Supplied records →
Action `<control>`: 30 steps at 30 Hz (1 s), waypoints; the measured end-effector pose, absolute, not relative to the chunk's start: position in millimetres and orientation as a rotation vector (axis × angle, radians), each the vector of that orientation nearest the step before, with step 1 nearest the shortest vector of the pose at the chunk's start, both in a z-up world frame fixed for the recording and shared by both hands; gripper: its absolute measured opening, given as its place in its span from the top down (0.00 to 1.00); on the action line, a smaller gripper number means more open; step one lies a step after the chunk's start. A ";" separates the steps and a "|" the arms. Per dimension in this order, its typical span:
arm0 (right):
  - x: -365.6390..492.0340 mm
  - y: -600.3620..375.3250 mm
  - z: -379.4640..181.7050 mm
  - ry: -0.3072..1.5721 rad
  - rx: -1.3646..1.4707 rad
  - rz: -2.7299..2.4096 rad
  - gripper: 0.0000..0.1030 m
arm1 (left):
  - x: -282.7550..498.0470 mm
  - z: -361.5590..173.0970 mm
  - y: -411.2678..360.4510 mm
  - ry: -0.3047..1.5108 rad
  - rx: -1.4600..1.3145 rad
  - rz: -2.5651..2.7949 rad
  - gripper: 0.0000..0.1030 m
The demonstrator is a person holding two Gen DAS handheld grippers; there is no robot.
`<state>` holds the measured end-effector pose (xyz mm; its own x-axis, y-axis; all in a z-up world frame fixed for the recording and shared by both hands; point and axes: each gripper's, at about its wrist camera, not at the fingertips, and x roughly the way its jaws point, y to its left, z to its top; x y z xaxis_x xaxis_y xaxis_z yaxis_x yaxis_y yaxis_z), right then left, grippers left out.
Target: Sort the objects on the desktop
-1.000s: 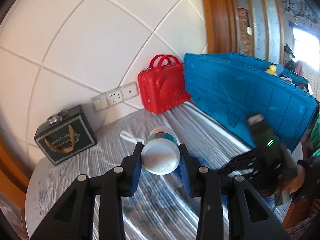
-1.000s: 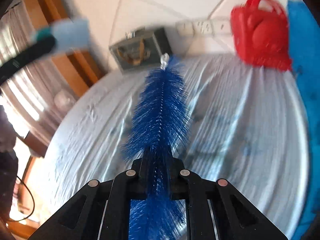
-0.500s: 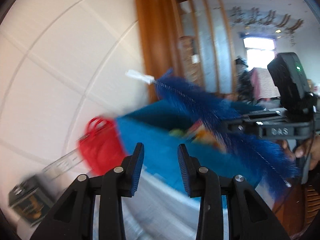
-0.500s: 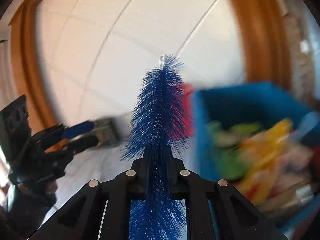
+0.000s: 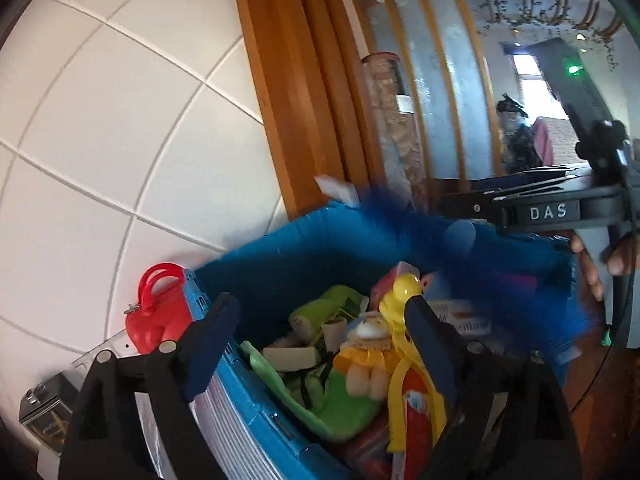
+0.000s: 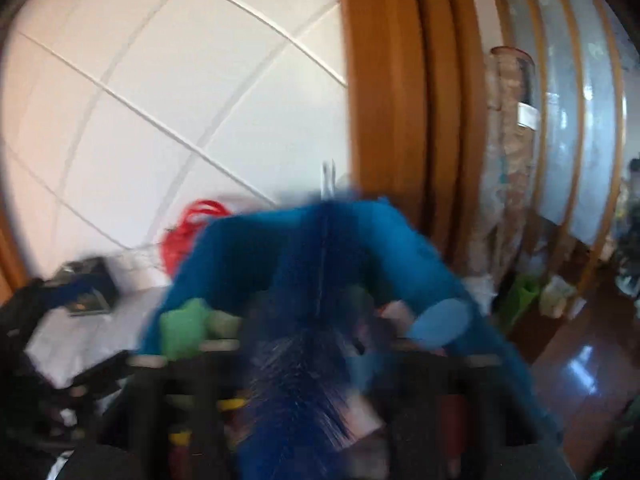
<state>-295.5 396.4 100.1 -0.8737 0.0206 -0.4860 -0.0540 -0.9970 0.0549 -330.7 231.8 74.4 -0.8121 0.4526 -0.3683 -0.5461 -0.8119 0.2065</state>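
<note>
Blue brush drops over crowded crate rim.

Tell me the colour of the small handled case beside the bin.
Red case, clearest in the left wrist view.

Glossy white tiles on the wall, smooth, with thin pale grout lines. The door frame is varnished wood with a warm sheen. The blue crate is matt moulded plastic, and the red case beside it shiny plastic. A bristly blue brush (blurred). A soft cloth doll in felt-like yellow. The floor is polished and mirror-bright.
</note>
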 end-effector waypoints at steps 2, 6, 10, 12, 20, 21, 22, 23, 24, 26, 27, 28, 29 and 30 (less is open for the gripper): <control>-293.0 412.6 102.4 0.177 -0.742 3.033 0.23 | -327.9 73.6 235.6 0.398 -0.425 2.575 0.17; -264.1 427.3 108.8 0.311 -0.611 3.079 0.17 | -324.5 71.2 225.3 0.333 -0.456 2.649 0.17; -229.6 421.0 116.2 0.350 -0.491 3.107 0.04 | -303.8 69.9 213.2 0.314 -0.446 2.724 0.17; -210.0 403.1 118.6 0.295 -0.452 3.092 0.00 | -292.5 68.7 208.8 0.306 -0.440 2.749 0.17; -155.7 347.3 104.2 0.238 -0.460 3.035 0.00 | -227.8 68.6 170.8 0.293 -0.411 2.811 0.12; -147.7 340.2 102.9 0.237 -0.466 3.036 0.00 | -218.4 68.9 164.2 0.294 -0.402 2.837 0.11; -141.6 333.4 101.6 0.237 -0.471 3.034 0.00 | -212.2 68.9 160.6 0.295 -0.395 2.853 0.10; -134.1 325.7 100.1 0.242 -0.474 3.031 0.00 | -203.1 69.3 154.5 0.298 -0.384 2.881 0.05; -124.7 317.9 99.4 0.256 -0.471 3.032 0.00 | -191.9 69.9 146.4 0.299 -0.372 2.908 0.00; -106.4 304.4 96.5 0.282 -0.469 3.030 0.00 | -173.8 71.6 133.5 0.286 -0.352 2.923 0.00; -97.3 297.3 94.5 0.291 -0.480 3.025 0.00 | -165.4 71.3 127.7 0.269 -0.359 2.914 0.00; -88.8 290.7 92.1 0.298 -0.495 3.020 0.00 | -158.4 70.1 122.8 0.250 -0.372 2.899 0.00; -81.3 285.6 89.8 0.301 -0.508 3.016 0.00 | -153.8 69.1 119.6 0.240 -0.388 2.887 0.00; -73.9 279.6 87.2 0.298 -0.525 3.008 0.00 | -150.9 67.1 117.6 0.233 -0.405 2.877 0.00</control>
<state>-73.9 279.6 87.2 -0.9389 0.0388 -0.3419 -0.1051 -0.9785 0.1777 -150.9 117.6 67.1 -0.9364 0.2000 -0.2885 -0.2439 -0.9618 0.1248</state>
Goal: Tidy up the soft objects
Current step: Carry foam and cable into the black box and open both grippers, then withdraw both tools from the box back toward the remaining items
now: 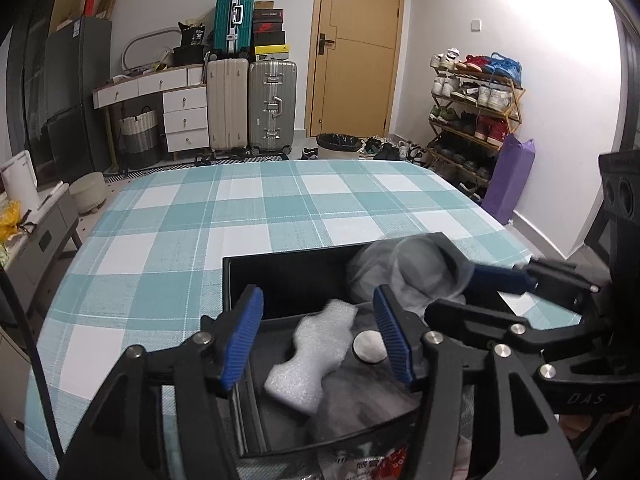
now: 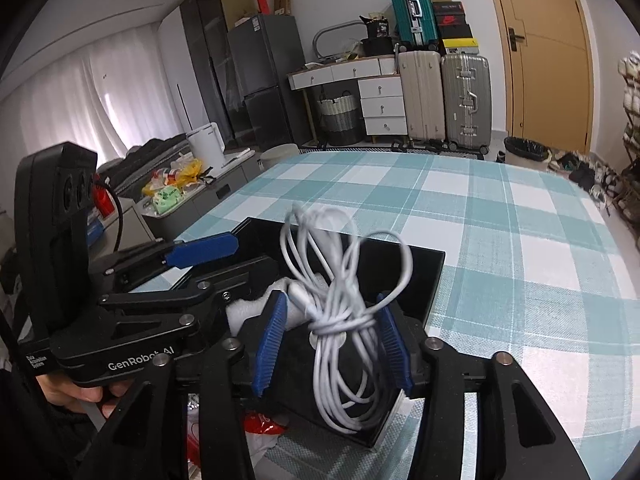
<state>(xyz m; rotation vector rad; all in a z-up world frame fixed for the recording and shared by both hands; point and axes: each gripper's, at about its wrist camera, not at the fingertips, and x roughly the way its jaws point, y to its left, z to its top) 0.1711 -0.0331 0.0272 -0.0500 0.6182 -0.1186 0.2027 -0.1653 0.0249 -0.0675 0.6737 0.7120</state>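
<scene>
A black open box (image 1: 280, 276) sits on the checked table; it also shows in the right wrist view (image 2: 432, 276). In it lie a white foam piece (image 1: 310, 356), a round white pad (image 1: 370, 346) and clear plastic wrap (image 1: 404, 272). My left gripper (image 1: 318, 336) is open and empty, just above the box over the foam. My right gripper (image 2: 334, 340) is open; a bundled white cable (image 2: 340, 320) is between its fingers, blurred, over the box. I cannot tell whether the cable touches the pads. The right gripper also shows in the left wrist view (image 1: 500, 280).
The teal-and-white checked tablecloth (image 1: 260, 208) covers the table. A red-and-white plastic bag (image 2: 260, 428) lies at the near edge. Beyond the table are suitcases (image 1: 252, 108), a shoe rack (image 1: 472, 120), a bin (image 1: 338, 146) and a side cabinet (image 2: 180, 196).
</scene>
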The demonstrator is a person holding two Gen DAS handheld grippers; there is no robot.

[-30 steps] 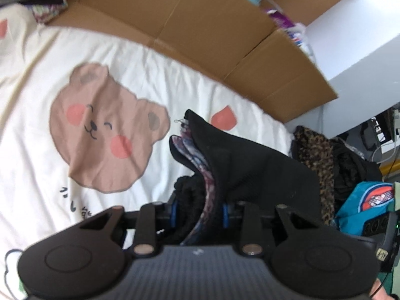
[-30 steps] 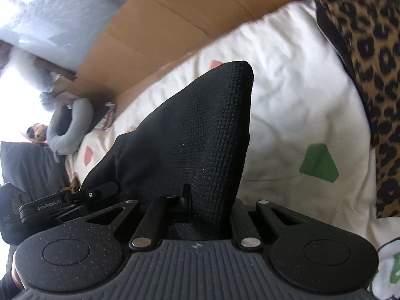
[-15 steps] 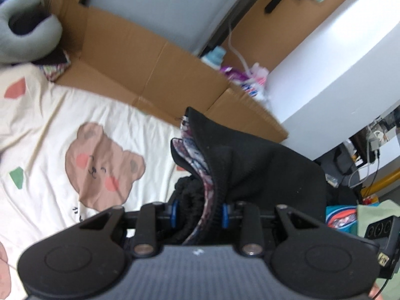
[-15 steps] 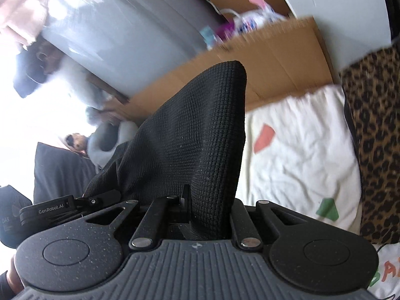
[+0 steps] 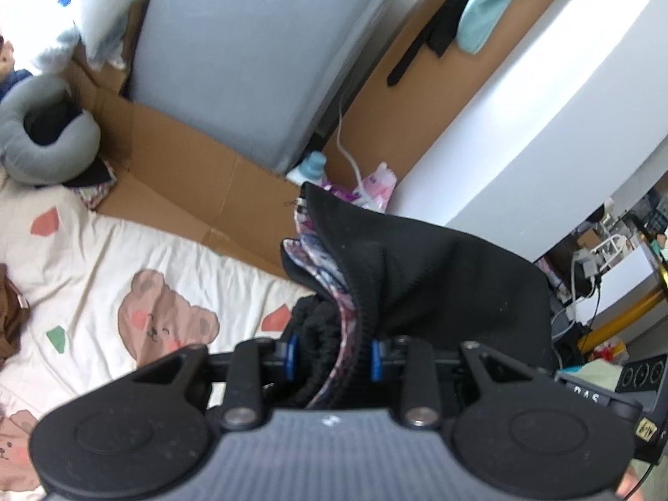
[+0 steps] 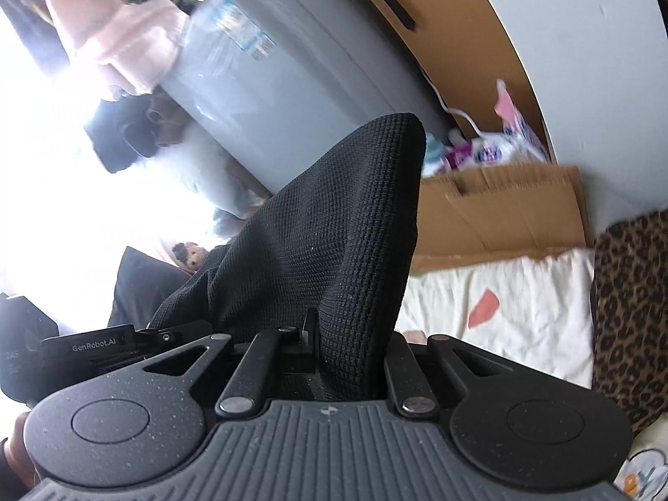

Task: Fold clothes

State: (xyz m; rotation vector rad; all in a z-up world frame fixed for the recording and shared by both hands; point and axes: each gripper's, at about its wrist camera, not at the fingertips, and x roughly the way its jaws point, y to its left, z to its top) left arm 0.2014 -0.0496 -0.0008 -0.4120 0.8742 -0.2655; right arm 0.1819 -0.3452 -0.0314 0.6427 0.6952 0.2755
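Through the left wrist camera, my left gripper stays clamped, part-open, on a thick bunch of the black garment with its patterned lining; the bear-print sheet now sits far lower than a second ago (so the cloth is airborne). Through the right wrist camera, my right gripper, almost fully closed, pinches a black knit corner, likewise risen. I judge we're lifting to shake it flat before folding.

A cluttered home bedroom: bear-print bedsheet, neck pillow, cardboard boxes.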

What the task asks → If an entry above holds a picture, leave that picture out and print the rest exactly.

Task output →
Action `<control>`: 30 steps at 30 Hz (1 s), waypoints; the measured end-effector pose, absolute, not relative to the chunk's start: position in millimetres and orientation as a rotation vector (axis × angle, radians), each the vector of that orientation nearest the step before, with step 1 nearest the shortest vector of the pose at the chunk's start, both in a z-up world frame fixed for the recording and shared by both hands; gripper: its absolute measured opening, given as its place in its span from the top down (0.00 to 1.00); on the action line, a smaller gripper number means more open; step one lies a step after the chunk's start. A ";" separates the steps and a "|" the arms. Per dimension in this order, its typical span:
arm0 (right):
  - x: -365.6390..492.0340 mm
  - y: -600.3620..375.3250 mm
  - z: -379.4640..181.7050 mm
  - ry: -0.3072..1.5721 rad
  - rx: -1.3646..1.4707 rad
  - rz: -2.7299..2.4096 rad
  - gripper: 0.0000..0.1030 m
arm1 (left):
  - x: -282.7550..498.0470 mm
  - z: -361.5590..173.0970 mm
  - y: -411.2678..360.4510 mm
  - ry: -0.3047..1.5108 rad
  - rx: -1.4600..1.3145 rad
  - rz: -2.5651..2.7949 rad
  - gripper: 0.0000..0.1030 m
The demonstrator is a person holding two Gen DAS handheld grippers; there is no robot.
`<state>` holds the measured end-effector pose (xyz mm; its own x-axis, y-axis; all in a z-up world frame fixed for the recording and shared by both hands; point and axes: each gripper's, at about its wrist camera, not at the fingertips, and x roughly the way its jaws point, y to its left, z to its top; x y z xaxis_x xaxis_y xaxis_z yaxis_x yaxis_y yaxis_z), right then left, grippers left out.
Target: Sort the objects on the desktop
-1.000s: 
-1.000s: 
-0.500s: 
-0.500s: 
+0.000s: 
+0.000s: 
<state>-295.5 396.4 100.1 -0.8737 0.0206 -0.4860 -0.0540 -0.9970 0.0549 -330.7 231.8 74.4 -0.8121 0.4526 -0.3683 -0.5461 -0.8119 0.2065</state>
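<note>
Blue brush drops over crowded crate rim.

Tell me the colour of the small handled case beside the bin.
Red case, clearest in the left wrist view.

Glossy white tiles on the wall, smooth, with thin pale grout lines. The door frame is varnished wood with a warm sheen. The blue crate is matt moulded plastic, and the red case beside it shiny plastic. A bristly blue brush (blurred). A soft cloth doll in felt-like yellow. The floor is polished and mirror-bright.
</note>
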 end-effector waypoints at steps 2, 6, 10, 12, 20, 21, 22, 23, 24, 26, 27, 28, 29 and 30 (less is open for the gripper): <control>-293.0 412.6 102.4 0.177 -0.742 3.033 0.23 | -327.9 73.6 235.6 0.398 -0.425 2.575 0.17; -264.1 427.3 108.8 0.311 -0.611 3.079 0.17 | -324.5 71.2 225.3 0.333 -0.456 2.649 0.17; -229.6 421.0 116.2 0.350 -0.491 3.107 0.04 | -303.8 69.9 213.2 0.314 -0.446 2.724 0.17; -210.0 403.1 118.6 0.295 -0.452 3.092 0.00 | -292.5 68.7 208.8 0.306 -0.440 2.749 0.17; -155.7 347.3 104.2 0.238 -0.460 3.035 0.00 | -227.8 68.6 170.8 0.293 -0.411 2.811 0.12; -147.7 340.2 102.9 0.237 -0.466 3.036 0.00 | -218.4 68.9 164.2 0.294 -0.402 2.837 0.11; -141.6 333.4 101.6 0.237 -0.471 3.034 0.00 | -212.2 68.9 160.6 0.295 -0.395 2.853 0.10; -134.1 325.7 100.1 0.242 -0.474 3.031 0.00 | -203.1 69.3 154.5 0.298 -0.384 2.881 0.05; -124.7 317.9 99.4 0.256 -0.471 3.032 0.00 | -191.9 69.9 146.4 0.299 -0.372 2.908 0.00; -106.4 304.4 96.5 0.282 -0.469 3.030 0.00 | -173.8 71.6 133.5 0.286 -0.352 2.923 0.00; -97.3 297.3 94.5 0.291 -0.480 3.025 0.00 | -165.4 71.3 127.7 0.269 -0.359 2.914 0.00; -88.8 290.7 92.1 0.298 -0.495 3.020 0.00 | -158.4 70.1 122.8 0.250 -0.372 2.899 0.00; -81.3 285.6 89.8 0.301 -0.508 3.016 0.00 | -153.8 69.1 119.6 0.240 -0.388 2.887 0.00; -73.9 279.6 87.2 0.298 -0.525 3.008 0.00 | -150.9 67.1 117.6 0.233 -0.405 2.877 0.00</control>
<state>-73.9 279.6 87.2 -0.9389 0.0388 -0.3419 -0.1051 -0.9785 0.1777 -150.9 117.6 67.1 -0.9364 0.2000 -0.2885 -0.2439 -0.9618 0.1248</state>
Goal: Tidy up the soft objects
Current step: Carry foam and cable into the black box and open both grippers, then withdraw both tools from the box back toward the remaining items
now: 
now: 
<state>(xyz m; rotation vector rad; all in a z-up world frame fixed for the recording and shared by both hands; point and axes: each gripper's, at about its wrist camera, not at the fingertips, and x roughly the way its jaws point, y to its left, z to its top) 0.1711 -0.0331 0.0272 -0.0500 0.6182 -0.1186 0.2027 -0.1653 0.0249 -0.0675 0.6737 0.7120</state>
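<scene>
A black open box (image 1: 280, 276) sits on the checked table; it also shows in the right wrist view (image 2: 432, 276). In it lie a white foam piece (image 1: 310, 356), a round white pad (image 1: 370, 346) and clear plastic wrap (image 1: 404, 272). My left gripper (image 1: 318, 336) is open and empty, just above the box over the foam. My right gripper (image 2: 334, 340) is open; a bundled white cable (image 2: 340, 320) is between its fingers, blurred, over the box. I cannot tell whether the cable touches the pads. The right gripper also shows in the left wrist view (image 1: 500, 280).
The teal-and-white checked tablecloth (image 1: 260, 208) covers the table. A red-and-white plastic bag (image 2: 260, 428) lies at the near edge. Beyond the table are suitcases (image 1: 252, 108), a shoe rack (image 1: 472, 120), a bin (image 1: 338, 146) and a side cabinet (image 2: 180, 196).
</scene>
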The demonstrator is a person holding two Gen DAS handheld grippers; there is no robot.

[-30 steps] 
[-30 steps] 
[-15 steps] 
[-15 steps] 
[+0 steps] 
[+0 steps] 

Task: Fold clothes

State: (xyz m; rotation vector rad; all in a z-up world frame fixed for the recording and shared by both hands; point and axes: each gripper's, at about its wrist camera, not at the fingertips, and x roughly the way its jaws point, y to its left, z to its top) left arm 0.2014 -0.0496 -0.0008 -0.4120 0.8742 -0.2655; right arm 0.1819 -0.3452 -0.0314 0.6427 0.6952 0.2755
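Through the left wrist camera, my left gripper stays clamped, part-open, on a thick bunch of the black garment with its patterned lining; the bear-print sheet now sits far lower than a second ago (so the cloth is airborne). Through the right wrist camera, my right gripper, almost fully closed, pinches a black knit corner, likewise risen. I judge we're lifting to shake it flat before folding.

A cluttered home bedroom: bear-print bedsheet, neck pillow, cardboard boxes.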

That concludes the output.